Man kann lange suchen, aber nicht lange finden. Über die Intuition

Um zu verstehen, wie das Verstehen funktioniert, fand ich immer des Studium der Integration von technischen Implantate in den menschlichen Organismus aussagefähig: Beispiel Cochlea- Implantate. Das ist ein seit etwa einem Jahrzehnt vor allem bei jüngeren tauben Klienten eingesetztes künstliches Hör- Organ, dessen Elektroden mit Hörnerven verbunden werden. Zu Beginn wird einfach Krach erzeugt- schlagende, trommelartige, vor allem aber sinnlose Geräusche. Mit der Zeit - vielleicht über Monate hin- setzt ein Top- down- Prozess bis in die Hirnstruktur hinein ein; d.h. vom Sinn her, vom Verstehen. Das dynamische Hirn wird von diesem Verlangen nach Sinn so verändert, dass aus dem zunächst sinnlosen Krach verständliche Signale werden, die Sinn machen, und der Welt eine weitere sensorische Struktur geben, um sie für das Kind erfahrbar zu machen. Das Beispiel zeigt, wie sehr wir selbst strukturell, bis ins Physische hinein, durch das Verstehen gebildet und geprägt sind- und wie sehr wir strukturell, sensorisch, intellektuell verarbeitend und Kontext bildend, danach verlangen, die Welt mit unserem Verstehen zu durchdringen und damit zu erschliessen. Es ist der Geist selbst, der strukturell bildet, und er verlangt nach Verstehen, um gestaltend- plastisch wirken zu können.

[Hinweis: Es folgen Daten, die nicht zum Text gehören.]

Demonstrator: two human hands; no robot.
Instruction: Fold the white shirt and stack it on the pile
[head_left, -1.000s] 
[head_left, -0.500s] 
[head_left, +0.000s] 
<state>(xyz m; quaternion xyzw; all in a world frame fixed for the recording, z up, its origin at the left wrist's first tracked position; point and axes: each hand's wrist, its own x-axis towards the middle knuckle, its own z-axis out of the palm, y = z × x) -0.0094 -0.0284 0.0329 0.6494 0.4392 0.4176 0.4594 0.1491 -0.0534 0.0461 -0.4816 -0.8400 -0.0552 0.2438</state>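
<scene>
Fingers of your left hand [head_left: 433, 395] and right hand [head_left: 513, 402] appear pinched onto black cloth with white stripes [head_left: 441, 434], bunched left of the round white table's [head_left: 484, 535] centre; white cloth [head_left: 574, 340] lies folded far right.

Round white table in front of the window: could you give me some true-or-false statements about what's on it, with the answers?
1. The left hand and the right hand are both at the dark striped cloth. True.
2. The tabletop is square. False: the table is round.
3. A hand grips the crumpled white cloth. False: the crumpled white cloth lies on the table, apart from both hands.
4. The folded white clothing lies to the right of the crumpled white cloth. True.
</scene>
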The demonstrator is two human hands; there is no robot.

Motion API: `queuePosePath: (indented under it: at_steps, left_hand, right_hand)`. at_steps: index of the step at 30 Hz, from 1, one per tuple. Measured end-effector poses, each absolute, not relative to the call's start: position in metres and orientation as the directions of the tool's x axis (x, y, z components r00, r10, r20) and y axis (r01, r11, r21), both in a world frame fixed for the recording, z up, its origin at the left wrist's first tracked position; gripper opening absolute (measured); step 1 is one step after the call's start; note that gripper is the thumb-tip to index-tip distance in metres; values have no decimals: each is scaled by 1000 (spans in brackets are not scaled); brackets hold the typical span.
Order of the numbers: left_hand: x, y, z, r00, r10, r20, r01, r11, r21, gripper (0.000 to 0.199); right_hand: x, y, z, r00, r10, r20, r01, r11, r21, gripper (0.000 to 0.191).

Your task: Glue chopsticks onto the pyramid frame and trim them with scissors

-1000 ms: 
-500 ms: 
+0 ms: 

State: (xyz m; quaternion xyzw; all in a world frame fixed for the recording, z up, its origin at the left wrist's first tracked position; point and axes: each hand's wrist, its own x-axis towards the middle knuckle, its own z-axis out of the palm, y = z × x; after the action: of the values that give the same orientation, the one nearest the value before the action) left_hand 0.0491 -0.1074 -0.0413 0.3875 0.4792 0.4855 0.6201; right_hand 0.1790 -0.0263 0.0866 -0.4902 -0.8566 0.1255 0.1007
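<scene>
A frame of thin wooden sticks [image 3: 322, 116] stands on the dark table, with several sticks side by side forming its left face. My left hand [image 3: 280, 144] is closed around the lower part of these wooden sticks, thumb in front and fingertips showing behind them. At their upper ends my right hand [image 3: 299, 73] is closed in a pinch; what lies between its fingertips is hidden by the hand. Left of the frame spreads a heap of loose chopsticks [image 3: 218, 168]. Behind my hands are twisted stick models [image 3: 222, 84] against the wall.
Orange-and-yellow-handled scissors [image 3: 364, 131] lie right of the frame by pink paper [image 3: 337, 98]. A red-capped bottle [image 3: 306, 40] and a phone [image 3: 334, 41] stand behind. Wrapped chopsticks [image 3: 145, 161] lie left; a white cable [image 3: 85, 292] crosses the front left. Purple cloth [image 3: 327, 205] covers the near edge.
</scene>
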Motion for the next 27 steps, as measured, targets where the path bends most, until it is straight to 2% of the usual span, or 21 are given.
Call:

Dieses strukturell bildende Verlangen erschließt uns allen, all den Kaspar Hausers der Welt, eben diese. Auch für Hauser, dem Kellerkind, sind Fenster zunächst nur flimmernde, zweidimensionale Bilder gewesen. Erst durch das Verständnis der Dreidimensionalität erschloß sich ihm das Nacheinander in räumlicher Wahrnehmung- und damit die abgegrenzten Objekte darin.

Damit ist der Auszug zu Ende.